Il rinnovo degli organi direttivi della SAS.
La SAS deve eleggersi il
proprio direttivo e diremmo che nelle attuali condizioni dovrebbe farlo il più
frequentemente possibile, preferibilmente con una periodicità annuale. Ciò perché
con la elezione il lavoratore è chiamato ad esprimere un giudizio, ad esercitare un
potere che concretizza ed esalta la sua sovranità e valorizza la sua libertà,
contribuendo a stimolarne la dedizione critica e attiva agli impegni e alle
responsabilità dell’associazione.
Nella SAS, la forza e la consapevolezza dello sviluppo organizzativo.
Responsabilità significa
assunzione in proprio da parte della struttura di base dell’impegno di rafforzare se
stessa.
Lo sforzo di espansione delle
adesioni deve trovare a questo livello la sua sede naturale di mobilitazione, la
fonte primaria di quell’insieme di energie e di attivismo, di generosità e di
entusiasmo che sono necessari per sostenerlo. L’incentivazione associativa non è un
fatto che si possa determinare o comunque si possa fondare permanentemente su spinte
e sollecitazioni esterne più o meno stimolatrici. Essa nasce sotto la spinta della
consapevolezza di quella comunanza di interessi che si ricollega in linea diretta e
immediata alla categoria e, nell’ambito della categoria, a quel centro primario e
irripetibile di interessi categoriali che è l’azienda.
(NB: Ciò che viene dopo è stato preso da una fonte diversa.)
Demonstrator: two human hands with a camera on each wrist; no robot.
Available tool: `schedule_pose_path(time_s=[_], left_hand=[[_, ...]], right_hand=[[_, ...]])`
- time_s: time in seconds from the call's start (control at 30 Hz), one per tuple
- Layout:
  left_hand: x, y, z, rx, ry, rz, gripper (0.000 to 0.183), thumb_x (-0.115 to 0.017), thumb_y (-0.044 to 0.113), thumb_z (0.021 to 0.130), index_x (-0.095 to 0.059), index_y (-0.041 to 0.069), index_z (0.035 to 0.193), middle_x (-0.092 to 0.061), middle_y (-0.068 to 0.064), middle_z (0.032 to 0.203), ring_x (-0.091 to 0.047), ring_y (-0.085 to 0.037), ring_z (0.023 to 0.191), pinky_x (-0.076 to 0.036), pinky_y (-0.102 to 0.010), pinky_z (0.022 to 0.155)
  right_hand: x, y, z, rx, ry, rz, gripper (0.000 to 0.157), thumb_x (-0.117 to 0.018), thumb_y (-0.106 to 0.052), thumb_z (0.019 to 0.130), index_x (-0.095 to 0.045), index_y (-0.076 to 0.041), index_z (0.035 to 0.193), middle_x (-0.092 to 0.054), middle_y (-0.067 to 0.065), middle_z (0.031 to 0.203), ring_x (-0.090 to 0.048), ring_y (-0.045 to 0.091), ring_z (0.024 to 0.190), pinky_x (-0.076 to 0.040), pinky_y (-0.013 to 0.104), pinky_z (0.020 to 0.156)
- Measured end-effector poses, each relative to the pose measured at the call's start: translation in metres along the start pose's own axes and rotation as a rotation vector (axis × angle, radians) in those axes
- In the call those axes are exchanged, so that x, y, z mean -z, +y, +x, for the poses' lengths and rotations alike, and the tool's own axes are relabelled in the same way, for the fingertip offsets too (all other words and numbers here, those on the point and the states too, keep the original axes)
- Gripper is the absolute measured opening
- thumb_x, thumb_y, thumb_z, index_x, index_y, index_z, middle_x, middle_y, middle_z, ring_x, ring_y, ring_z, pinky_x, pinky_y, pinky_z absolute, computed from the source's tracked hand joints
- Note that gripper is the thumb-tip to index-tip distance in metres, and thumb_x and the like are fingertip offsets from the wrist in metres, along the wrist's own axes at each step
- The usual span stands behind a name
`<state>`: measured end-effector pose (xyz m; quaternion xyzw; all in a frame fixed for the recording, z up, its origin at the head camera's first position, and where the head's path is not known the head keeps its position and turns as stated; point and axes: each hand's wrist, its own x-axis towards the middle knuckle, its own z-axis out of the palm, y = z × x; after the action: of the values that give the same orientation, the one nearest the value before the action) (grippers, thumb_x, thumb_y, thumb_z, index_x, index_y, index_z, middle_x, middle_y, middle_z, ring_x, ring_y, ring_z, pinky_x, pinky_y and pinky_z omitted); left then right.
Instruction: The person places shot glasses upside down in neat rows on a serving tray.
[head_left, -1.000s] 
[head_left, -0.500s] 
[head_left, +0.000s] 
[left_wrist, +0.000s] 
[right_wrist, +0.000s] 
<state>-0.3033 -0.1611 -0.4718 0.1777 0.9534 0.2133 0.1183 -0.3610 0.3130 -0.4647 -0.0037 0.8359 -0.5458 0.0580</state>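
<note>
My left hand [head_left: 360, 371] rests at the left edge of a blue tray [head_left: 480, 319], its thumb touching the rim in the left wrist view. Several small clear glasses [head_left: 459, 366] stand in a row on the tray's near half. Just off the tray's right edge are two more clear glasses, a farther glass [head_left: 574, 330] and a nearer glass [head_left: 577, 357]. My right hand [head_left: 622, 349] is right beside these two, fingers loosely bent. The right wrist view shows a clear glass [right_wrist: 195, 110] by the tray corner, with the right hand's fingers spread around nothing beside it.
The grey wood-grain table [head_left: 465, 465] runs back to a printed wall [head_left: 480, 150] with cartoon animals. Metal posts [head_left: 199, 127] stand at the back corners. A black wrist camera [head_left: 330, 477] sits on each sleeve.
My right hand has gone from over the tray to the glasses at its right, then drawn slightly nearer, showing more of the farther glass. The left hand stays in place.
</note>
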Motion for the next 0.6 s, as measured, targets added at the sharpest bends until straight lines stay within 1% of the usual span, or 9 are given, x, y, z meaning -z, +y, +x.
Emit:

¶{p. 242}L’incentivazione associativa si pone quindi, nella sua
proiezione immediata, nella direzione verticale e trova nell’azienda la sua
originaria derivazione.
È solo collocando in questo
modo lo sforzo per l’espansione delle adesioni, che la nuova adesione costituisce
una manifestazione di volontà genuinamente associativa e quindi una acquisizione non
occasionale, ma definitiva per il sindacato. È solo nell’ambito della SAS cioè che
si realizza quella continuità e sicurezza del vincolo associativo, per la quale ogni
impegno aggiuntivo garantisce risultati aggiuntivi, ogni anno sociale non
costituisce un anno zero, ma la certezza di una ulteriore crescita rispetto a quanto
è stato stabilmente costruito nell’anno precedente.
Responsabilità significa
gestione autonoma degli interessi collettivi che nascono dalla dialettica dei
rapporti aziendali e in quella sede chiedono di essere tutelati.
Non si può pensare di
responsabilizzare i lavoratori e la loro struttura primaria per la parte che attiene
al rafforzamento dell’associazione in quanto tale, sottraendo loro la gestione di
quell’insieme di interessi che costituiscono la ragion di essere del fatto
associativo, l’elemento fondamentale d’incentivazione a mettersi insieme.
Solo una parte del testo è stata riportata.